Блок в революции нашел новый голос.
Ветер революции, прорываясь через поэта, гудит им, как мостом. Он проходит сквозь него, как дыхание через губы.
Блок написал «Двенадцать», и когда его спрашивали про Христа, который идет впереди красногвардейцев, он говорил тихим голосом:
— Я вглядываюсь и вижу — действительно так.
«Двенадцать» Блок никогда не читал. Он не мог поднять ее, не мог повторить ее.
Он работал в театре, потом читал чужие пьесы, ставил «Лира». Когда-то в деревне, перед крестьянами, с женой он играл «Гамлета», и в зале очень смеялись.
Матросы смеялись, когда Отелло душил Дездемону, не потому, что они не понимали ревности Отелло, а потому, что они смехом обозначали, что понимают условность сцены, смехом они как будто защищались от ужаса.
Это было время, когда в театре зрители спрашивали, удастся ли Хлестакову благополучно убежать от городничего.
На шиллеровских «Разбойниках» на слова разбойника: «Пули — наша амнистия» — начиналась овация зала.
Блок видел, слышал новую музыку времени, он отделился от своих друзей; он говорил: «К сожалению, большинство человечества — правые эсеры». Он отделился от знакомого ему человечества уже тогда, когда шел с человеком Маяковским.
В театре «Миниатюр» читал Маяковский.
Блок сказал:
— Мы были очень талантливы, но мы не гении. Вот вы отменяете нас. Я это понимаю, но я не рад. И потом мне жалко, что у вас рифмуется «булкою» и «булькая». Мне жалко и вас и себя, что мы радуемся булке.
Он был с новым человечеством, которое ему дало «Двенадцать» и «Скифов». Он не был отменен. Потому что искусство не проходит.
Продолжаю
Был Петербург солнечный, потому что трубы не дымили.
На Надеждинской травы не было, а Манежный переулок весь зарос травою, и по переулку бродила лошадь. Около Александровской колонны на Дворцовой площади тоже была трава. Приходили люди и пасли кроликов, принося их с собой в корзинках. Перед Эрмитажем играли в городки: там была торцовая мостовая.
В Летнем саду купались в пруду.
Блок еще жил и работал в театральном отделе — в ТЕО. Брик издавал газету «Искусство коммуны».
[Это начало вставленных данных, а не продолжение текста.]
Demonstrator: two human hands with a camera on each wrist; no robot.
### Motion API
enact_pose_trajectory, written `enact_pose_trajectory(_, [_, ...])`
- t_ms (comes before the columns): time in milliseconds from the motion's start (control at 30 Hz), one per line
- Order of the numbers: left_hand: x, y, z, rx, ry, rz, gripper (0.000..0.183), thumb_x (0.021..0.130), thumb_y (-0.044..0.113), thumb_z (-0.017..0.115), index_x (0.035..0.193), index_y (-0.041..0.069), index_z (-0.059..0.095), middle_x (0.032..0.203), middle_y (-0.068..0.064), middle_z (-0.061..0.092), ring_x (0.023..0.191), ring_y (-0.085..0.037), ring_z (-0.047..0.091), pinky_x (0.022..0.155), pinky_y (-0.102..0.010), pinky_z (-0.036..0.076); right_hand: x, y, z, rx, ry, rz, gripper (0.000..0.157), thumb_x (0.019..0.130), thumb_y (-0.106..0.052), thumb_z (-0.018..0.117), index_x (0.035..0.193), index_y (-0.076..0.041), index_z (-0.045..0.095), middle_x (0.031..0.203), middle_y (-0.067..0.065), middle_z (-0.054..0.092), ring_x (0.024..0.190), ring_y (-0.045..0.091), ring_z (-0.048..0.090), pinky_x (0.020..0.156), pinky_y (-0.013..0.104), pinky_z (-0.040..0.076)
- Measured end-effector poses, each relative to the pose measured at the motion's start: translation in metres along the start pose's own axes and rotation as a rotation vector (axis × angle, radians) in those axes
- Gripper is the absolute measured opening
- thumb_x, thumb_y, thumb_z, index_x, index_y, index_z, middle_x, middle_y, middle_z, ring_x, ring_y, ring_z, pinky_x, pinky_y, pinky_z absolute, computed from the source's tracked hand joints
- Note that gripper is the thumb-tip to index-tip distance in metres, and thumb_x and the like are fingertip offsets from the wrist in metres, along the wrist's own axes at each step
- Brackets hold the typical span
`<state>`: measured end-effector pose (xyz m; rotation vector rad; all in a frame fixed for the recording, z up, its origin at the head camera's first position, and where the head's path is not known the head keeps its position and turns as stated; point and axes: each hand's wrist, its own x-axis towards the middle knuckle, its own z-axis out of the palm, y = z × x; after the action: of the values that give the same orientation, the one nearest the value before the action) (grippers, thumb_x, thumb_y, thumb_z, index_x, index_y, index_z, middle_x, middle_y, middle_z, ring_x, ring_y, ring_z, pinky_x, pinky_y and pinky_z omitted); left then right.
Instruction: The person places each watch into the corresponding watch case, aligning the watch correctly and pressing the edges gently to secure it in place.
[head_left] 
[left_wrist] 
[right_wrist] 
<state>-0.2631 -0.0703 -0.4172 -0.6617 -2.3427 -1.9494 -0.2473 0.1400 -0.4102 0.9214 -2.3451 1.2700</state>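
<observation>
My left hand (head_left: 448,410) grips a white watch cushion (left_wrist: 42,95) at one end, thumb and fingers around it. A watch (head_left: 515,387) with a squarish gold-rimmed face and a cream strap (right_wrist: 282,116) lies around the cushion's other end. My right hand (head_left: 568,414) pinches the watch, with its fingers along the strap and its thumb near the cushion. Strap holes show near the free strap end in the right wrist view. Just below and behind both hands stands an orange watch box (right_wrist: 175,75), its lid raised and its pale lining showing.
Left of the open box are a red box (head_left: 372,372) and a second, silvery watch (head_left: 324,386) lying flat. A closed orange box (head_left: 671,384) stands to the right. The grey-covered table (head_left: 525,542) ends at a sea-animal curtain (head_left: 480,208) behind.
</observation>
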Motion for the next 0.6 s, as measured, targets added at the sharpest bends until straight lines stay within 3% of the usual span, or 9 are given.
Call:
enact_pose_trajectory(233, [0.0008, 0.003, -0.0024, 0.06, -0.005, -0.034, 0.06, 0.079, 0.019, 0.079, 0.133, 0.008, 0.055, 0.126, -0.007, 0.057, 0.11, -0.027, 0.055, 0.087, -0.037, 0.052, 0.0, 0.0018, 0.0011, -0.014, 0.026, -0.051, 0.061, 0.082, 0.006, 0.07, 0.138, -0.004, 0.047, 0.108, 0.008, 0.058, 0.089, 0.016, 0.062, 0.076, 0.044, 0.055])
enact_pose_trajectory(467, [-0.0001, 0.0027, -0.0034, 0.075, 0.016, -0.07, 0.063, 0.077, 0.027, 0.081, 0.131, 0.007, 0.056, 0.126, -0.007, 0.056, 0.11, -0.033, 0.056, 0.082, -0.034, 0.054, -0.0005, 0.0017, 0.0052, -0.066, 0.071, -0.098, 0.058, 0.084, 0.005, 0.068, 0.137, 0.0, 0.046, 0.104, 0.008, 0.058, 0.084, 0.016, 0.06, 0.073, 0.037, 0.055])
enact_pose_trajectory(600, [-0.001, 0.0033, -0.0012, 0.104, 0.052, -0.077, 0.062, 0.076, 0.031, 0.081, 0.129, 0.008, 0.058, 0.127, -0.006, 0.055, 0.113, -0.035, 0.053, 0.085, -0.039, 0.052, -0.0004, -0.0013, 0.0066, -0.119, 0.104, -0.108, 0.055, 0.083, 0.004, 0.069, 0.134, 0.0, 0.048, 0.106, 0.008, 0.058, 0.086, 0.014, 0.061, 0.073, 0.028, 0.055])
Он работал в комиссариате искусств. ИЗО — Отдел изобразительных искусств — помещался на Исаакиевской площади, в прекрасном доме Мятлевых.
Это хорошо построенное, высокохудожественное жилье.
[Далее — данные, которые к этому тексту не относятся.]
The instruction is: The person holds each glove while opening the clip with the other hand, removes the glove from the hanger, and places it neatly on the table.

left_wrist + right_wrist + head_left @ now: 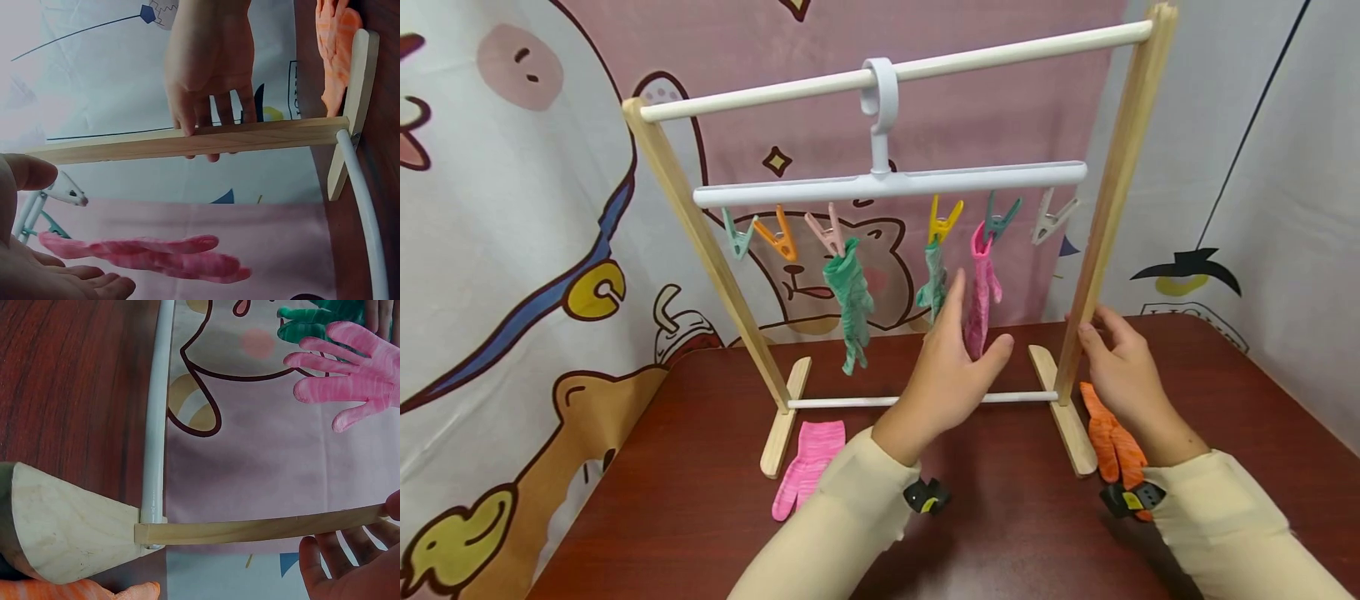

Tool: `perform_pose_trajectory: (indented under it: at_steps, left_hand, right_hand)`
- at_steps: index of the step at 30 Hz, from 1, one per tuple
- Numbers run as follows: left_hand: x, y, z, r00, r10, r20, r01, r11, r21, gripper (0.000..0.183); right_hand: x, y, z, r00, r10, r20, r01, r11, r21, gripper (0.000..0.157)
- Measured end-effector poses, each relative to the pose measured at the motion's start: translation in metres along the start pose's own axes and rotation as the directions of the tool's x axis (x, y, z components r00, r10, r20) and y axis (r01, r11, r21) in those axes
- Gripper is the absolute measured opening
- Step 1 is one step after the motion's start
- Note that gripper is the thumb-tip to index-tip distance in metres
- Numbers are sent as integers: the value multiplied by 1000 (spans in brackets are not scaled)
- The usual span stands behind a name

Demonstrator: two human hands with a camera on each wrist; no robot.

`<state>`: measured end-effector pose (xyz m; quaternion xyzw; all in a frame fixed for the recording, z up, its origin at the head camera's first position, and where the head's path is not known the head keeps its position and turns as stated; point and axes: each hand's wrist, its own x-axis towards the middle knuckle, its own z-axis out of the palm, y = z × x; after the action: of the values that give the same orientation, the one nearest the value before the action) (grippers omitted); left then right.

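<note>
A wooden rack carries a white hanger (790,190) on its top bar. My right hand (1123,379) grips the rack's right post (1108,217), its fingers behind the wood and its thumb on the near side. In front of the hanging gloves is my left hand (942,379), thumb spread and fingers extended, holding nothing. Nearest to it hangs a pink glove (979,308) from a teal clothespin (998,221). Partly behind its fingers, a green glove (933,279) hangs from a yellow clothespin (943,221). Another green glove (850,304) hangs farther left from a pink clothespin (828,231).
Mint (739,236), orange (778,237) and white (1051,221) clothespins hang without gloves. On the dark red table (647,500) lie a pink glove (812,458) at the left foot and an orange glove (1108,433) under my right forearm. A white lower bar (1018,397) joins the feet.
</note>
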<state>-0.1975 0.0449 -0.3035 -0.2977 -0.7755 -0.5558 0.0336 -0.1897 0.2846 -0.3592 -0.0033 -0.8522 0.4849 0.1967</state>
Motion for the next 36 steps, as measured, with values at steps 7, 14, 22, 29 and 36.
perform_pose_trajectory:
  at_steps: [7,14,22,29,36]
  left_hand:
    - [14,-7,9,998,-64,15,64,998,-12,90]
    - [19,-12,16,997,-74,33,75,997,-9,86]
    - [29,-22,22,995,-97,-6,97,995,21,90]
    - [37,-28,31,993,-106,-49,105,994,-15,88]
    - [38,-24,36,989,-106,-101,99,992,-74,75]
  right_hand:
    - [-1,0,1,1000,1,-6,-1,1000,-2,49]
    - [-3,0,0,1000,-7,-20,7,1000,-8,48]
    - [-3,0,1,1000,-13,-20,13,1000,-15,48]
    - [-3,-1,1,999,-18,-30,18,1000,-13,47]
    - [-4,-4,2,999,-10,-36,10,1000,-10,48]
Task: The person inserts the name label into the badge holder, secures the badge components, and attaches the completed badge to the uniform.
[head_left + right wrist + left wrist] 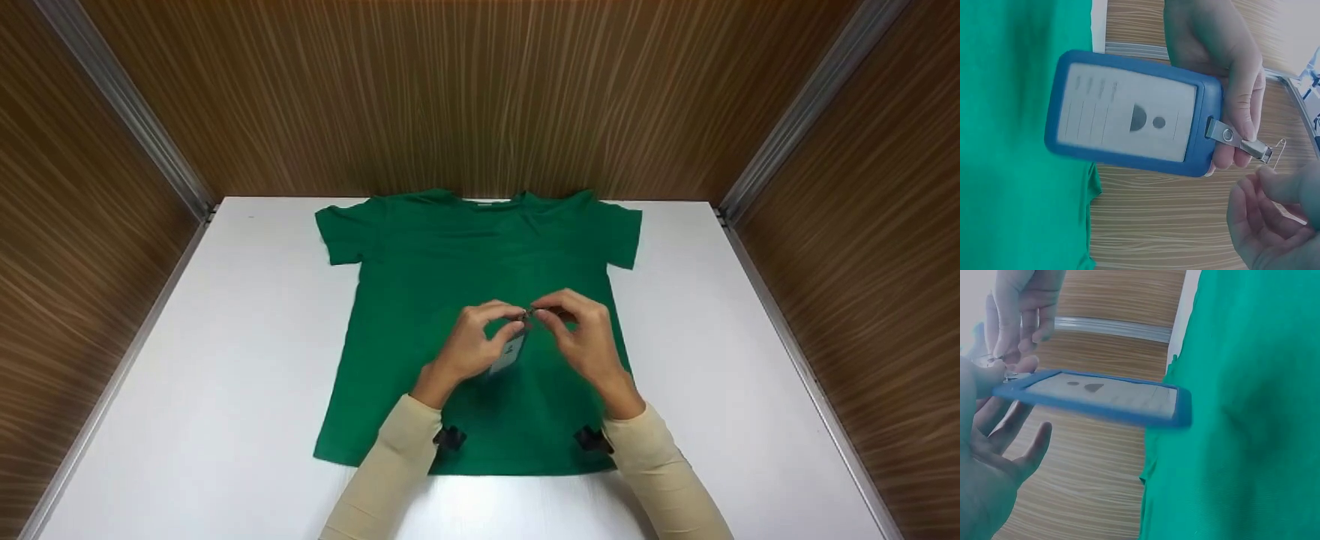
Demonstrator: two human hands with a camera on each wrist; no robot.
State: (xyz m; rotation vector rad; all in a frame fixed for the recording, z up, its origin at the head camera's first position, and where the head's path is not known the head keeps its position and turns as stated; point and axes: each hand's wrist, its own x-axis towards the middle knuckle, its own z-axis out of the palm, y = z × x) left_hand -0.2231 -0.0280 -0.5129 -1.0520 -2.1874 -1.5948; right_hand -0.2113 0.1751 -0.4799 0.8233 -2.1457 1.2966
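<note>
My left hand (469, 345) pinches the metal clip (1241, 142) of a blue-framed badge holder (1123, 112) between thumb and fingers. A white card (1100, 392) with a printed grey figure shows inside the frame. The holder hangs from the clip above a green T-shirt (450, 270). Close by, my right hand (589, 337) pinches a thin wire pin (1282, 147) at the clip's free end. The pin's bent tip stands out beside the clip in the right wrist view. Both hands' fingertips nearly meet over the shirt.
The T-shirt lies spread flat on a white table (247, 337), its collar toward the back. Wood-grain panels (465, 97) enclose the table at the back and both sides, with metal strips (127, 97) at the corners.
</note>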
Не дворец. Лучше. Умные комнаты.
Здесь Давид Штеренберг и плосколицый Альтман Натан, сюда приходят Владимир Козлинский и Маяковский Владимир. Они вместе играют на бильярде.
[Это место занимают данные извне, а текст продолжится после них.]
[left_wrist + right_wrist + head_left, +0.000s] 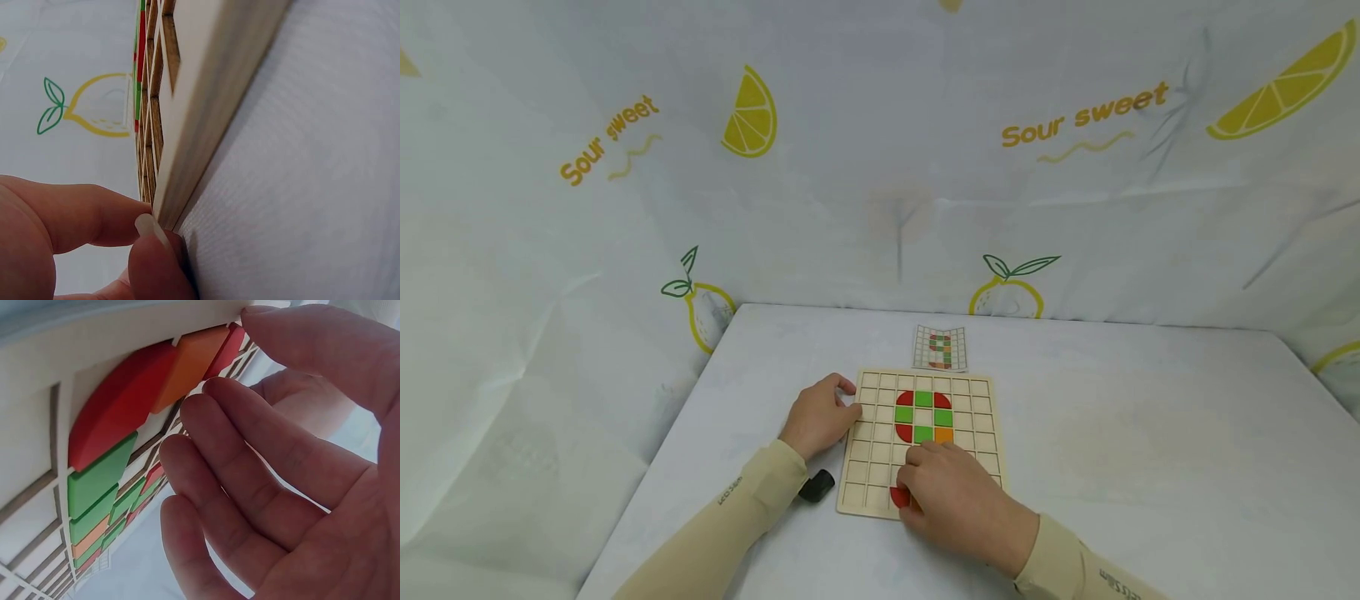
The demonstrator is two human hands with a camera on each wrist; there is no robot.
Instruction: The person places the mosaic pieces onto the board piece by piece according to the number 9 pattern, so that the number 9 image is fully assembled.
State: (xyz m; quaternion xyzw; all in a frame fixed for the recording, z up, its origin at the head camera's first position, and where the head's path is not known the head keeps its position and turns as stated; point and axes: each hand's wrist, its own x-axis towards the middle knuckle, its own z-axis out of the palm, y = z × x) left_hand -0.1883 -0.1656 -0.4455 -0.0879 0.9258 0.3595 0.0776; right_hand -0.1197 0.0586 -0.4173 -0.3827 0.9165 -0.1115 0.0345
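Observation:
A square wooden grid board (872,454) lies flat on the white surface, with red, green and orange tiles in some of its cells. My left hand (822,415) holds the board's left edge between thumb and index finger; the left wrist view shows these fingertips (150,228) meeting at the edge. Over the lower right of the board is my right hand (958,500), fingers loosely bent. Its thumb tip is by the near edge, beside a red tile (899,497). In the right wrist view, a rounded red tile (122,406) and an orange tile (190,362) sit in cells near these fingers.
Behind the board lies a pattern card (940,348) printed with a similar coloured grid. A small black object (817,486) rests left of the board, close to the left sleeve. A white cloth with lemon prints (880,167) hangs at the back.

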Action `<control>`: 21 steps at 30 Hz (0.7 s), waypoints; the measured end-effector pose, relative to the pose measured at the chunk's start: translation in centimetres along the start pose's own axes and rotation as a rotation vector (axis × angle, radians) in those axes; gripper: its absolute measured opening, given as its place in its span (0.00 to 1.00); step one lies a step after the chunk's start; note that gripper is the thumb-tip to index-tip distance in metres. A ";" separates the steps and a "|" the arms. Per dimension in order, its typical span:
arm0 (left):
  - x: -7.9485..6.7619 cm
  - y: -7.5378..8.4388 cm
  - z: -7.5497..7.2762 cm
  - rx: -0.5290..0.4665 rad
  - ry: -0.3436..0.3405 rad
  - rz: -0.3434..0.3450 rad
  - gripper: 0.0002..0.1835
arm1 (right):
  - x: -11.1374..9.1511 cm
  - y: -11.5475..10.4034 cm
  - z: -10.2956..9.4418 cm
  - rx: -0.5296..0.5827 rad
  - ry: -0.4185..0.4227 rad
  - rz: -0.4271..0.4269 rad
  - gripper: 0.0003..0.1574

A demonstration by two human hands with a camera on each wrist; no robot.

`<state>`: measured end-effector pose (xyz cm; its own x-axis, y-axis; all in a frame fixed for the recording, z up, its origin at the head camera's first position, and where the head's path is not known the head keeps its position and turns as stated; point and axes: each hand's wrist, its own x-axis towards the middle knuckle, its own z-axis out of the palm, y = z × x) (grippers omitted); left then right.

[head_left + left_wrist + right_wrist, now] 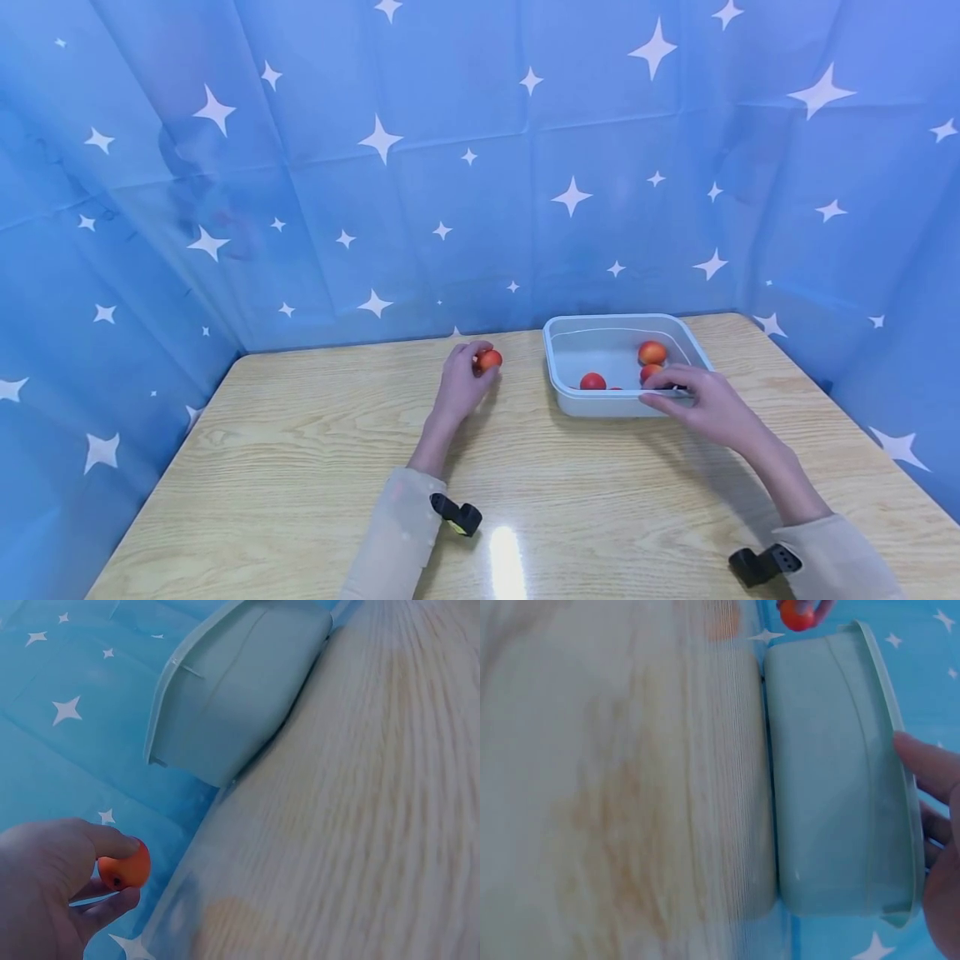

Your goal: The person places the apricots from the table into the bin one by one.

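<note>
My left hand [463, 387] pinches a small red-orange fruit [490, 360] between thumb and fingers, left of a pale blue plastic box [607, 406]. In the left wrist view the same fruit [127, 868] shows a dark spot at one end. My right hand [705, 406] grips the box's front rim, its thumb outside and its fingers inside. The right wrist view shows that thumb [922, 761] at the rim, with the other fingers partly hidden behind it. Several red fruits lie in the box, among them an orange-red one [652, 352] and a red one [592, 382].
The box stands near the back edge of a wooden table [300, 442]. Behind and beside the table hangs a blue curtain [465, 192] with white stars. Each wrist wears a black camera, one of them [457, 514] on the left sleeve.
</note>
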<state>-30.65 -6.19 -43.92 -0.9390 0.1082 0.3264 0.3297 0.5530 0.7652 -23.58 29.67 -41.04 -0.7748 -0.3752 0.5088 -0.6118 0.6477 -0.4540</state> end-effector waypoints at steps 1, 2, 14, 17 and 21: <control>0.0 0.2 0.0 -0.011 0.002 0.003 0.19 | 0.0 0.0 0.0 -0.001 0.000 0.000 0.14; 0.1 0.3 0.0 -0.018 0.003 0.006 0.19 | 0.0 -0.1 0.0 0.000 0.000 0.002 0.14; 0.2 2.2 0.1 -0.089 0.017 0.020 0.20 | -0.1 0.0 0.0 -0.014 -0.005 0.005 0.14; 0.1 3.0 0.1 -0.106 0.013 0.024 0.20 | -0.1 0.0 0.0 -0.010 -0.003 0.000 0.14; 0.1 3.9 0.1 -0.130 0.011 0.051 0.19 | -0.1 0.0 0.0 -0.012 -0.003 0.001 0.13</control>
<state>-29.46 -3.98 -40.95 -0.9197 0.1240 0.3725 0.3878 0.4349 0.8127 -23.56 29.72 -41.08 -0.7759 -0.3769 0.5059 -0.6091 0.6562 -0.4454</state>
Брик — комиссар Академии художеств и называет себя швейцаром революции, говорит, что он открывает ей дверь. Брики все еще живут на улице Жуковского, 7, на той же лестнице, но у них большая квартира. Зимой в этой квартире очень холодно.
Люди сидят в пальто, а Маяковский — без пальто, для поддержания бодрости.
Ходит сюда Николай Пунин; раньше он работал в «Аполлоне», сейчас футурист, рассказывающий преподавателям рисования о кубизме с академическим спокойствием.
На столе пирог из орехов и моркови. В этом пироге нет ничего нормированного. Он может быть целиком добросовестно куплен.
В городе очень много продают, и все помалу, и все эпидемически: то откроется комиссионный магазин, который торгует фарфором, то на перекрестках продают шоколад.
Шоколад называется «шоколад мастеров Жоржа Бормана». В него подмешивают мелкомолотый рис, тогда получается шоколад «Миньон». Дело объясняется тем, что в городе остались какаовые зерна, масло.
Продают маленькие ржаные лепешки. Все с рук.
«Искусство коммуны» проповедует новое искусство вообще, футуризм хочет завоевать страну. Луначарский возражает, что рабочие не любят футуризм, хотя любят Маяковского.
Маяковский говорит, что надо разъяснять.
В «Искусстве коммуны» появлялись статьи о вывесках. Я отдельный, я доказываю, что мы в этом деле не участники, я — против «Искусства коммуны» и занимаю политически среди футуристов правый фланг.
На площади против цирка Чинизелли, на углу, есть книжный магазин, — он так и называется «Книжный угол», торгует старыми книгами и новыми рукописными, пишут книги от руки Кузмин, Сологуб.
Наверху в том же доме, в пустых комнатах, — шестой этаж без лифта, — тихо висят футуристические картины. Стоят табуретки, никем не занятые. Это ИМО.